Bradshaw's suspension was ostensibly for three years. But AS 28.20.240, Bradshaw's orders of suspension, and the hearing officer's decisions all stated that any suspension would continue after the initial suspension period until he provided proof of financial responsibility for the future.[4] Most drivers demonstrate proof of future financial responsibility by purchasing insurance and an additional special service from their automobile liability insurer, which agrees to inform DMV if the insurance lapses. The insurer provides the driver with an " SR-22 certificate" confirming the purchase of this specialized service.[5]

Bradshaw was eligible to seek reinstatement of his driver's license as early as February 1996 because he had shortened his three-year suspension by paying the other driver for the damage Bradshaw caused.
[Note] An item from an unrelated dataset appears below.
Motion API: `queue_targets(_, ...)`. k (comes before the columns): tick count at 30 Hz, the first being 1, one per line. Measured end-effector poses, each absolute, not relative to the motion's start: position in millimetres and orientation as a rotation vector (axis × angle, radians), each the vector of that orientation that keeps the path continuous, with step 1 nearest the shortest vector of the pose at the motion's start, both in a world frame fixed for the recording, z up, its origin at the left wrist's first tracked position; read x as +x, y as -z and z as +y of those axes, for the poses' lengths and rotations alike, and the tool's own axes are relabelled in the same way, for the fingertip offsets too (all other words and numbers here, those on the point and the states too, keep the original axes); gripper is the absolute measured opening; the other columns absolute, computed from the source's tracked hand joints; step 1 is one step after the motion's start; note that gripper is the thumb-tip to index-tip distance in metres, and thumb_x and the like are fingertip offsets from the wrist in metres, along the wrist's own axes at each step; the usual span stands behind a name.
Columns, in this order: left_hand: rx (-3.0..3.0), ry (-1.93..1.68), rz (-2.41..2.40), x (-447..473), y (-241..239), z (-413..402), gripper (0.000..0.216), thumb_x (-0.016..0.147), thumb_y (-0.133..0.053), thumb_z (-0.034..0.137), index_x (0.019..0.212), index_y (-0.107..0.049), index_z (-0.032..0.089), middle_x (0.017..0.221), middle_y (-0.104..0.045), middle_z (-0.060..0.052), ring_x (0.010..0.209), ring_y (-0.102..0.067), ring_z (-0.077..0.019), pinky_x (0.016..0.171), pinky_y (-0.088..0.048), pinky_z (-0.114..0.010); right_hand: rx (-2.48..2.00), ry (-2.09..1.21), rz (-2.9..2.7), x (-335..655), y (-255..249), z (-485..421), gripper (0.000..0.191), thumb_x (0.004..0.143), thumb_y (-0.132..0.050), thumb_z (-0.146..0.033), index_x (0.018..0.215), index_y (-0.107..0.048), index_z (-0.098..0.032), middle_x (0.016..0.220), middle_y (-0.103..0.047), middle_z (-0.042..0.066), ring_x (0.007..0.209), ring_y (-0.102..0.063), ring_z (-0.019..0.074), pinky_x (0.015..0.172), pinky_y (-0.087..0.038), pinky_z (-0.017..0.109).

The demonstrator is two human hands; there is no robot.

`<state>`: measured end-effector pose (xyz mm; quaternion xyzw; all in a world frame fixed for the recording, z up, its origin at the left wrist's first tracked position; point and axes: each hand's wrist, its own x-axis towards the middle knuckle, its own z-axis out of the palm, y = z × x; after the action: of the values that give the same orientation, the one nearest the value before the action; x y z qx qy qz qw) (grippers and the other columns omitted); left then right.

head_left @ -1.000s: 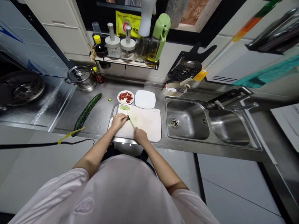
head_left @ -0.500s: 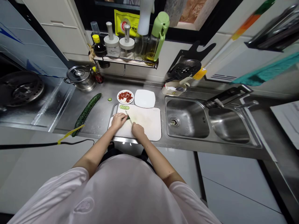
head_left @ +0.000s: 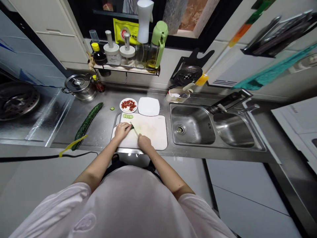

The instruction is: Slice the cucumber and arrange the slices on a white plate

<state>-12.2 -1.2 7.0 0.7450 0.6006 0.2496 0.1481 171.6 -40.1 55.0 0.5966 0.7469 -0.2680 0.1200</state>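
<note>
My left hand [head_left: 122, 131] presses a dark green piece of cucumber [head_left: 132, 127] onto the white cutting board [head_left: 157, 134]; the palm hides most of it. In my right hand [head_left: 144, 143] is a knife [head_left: 135, 130], its blade pointing away from me and lying against the cucumber's right end. Several thin cucumber slices [head_left: 127, 116] overlap near the board's far left corner. Just behind the board are a round plate [head_left: 121, 107] of chopped red pieces and a white square plate [head_left: 148, 106].
A long whole cucumber [head_left: 88, 123] lies left of the board, with a small cucumber end [head_left: 112, 108] between. A lidded pot [head_left: 81, 91] stands at the back left. To the right is a double sink [head_left: 194, 127]. A rack [head_left: 128, 67] of bottles hangs behind.
The whole view has shifted slightly as my head moved. Both hands keep their places on the board, left on the cucumber, right on the knife; the slices look the same.
</note>
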Motion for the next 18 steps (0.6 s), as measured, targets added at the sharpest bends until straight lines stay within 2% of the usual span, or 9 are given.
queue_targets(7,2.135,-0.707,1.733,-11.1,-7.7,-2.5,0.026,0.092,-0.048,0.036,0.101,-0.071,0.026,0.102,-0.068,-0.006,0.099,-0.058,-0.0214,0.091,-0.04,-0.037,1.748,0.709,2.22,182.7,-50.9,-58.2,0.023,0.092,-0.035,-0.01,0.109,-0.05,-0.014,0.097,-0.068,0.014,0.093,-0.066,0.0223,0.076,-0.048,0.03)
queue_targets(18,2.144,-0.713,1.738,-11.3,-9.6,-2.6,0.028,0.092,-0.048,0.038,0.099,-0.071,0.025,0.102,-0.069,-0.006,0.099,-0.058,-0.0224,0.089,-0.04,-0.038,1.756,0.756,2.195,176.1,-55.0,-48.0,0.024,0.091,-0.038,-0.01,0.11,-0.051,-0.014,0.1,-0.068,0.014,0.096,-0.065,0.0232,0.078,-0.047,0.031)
He took steps to reinstate his license in 1998, but according to a DMV supervisor's affidavit, he complained about having to purchase SR-22 insurance coverage and did not complete the reinstatement process.[6] Because Bradshaw failed to provide DMV proof of his future financial responsibility, his license remained suspended.

In June 2007 Bradshaw formally applied to DMV for reinstatement. [Exc. 8] He indicated on his certified application that his license had been suspended and that the suspension was still in effect. In response, DMV informed Bradshaw that he had to pay a $100 reinstatement fee in addition to the customary $15 or $20 renewal fee.
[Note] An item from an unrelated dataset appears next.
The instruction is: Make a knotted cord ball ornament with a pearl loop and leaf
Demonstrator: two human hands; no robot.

The authority for charging the $100 reinstatement fee is AS 28.15.271(b)(3)(A), which states that " a person who applies for reinstatement of a driver's license under AS 28.15.211 shall pay a fee of ... $100 if the person's driver's license has, within the 10 years preceding the application, been suspended, revoked, or limited under the provisions of this chapter ... only once." (Emphasis added.)

Bradshaw objected to paying the $100 reinstatement fee and sued the Department of Administration, DMV, and its director, Duane Bannock, in superior court. Bradshaw alleged that because the " incident that is involved in this matter happen[ed] over 10 years ago," the reinstatement fee did not apply to him. He also sought damages of more than $1.5 million.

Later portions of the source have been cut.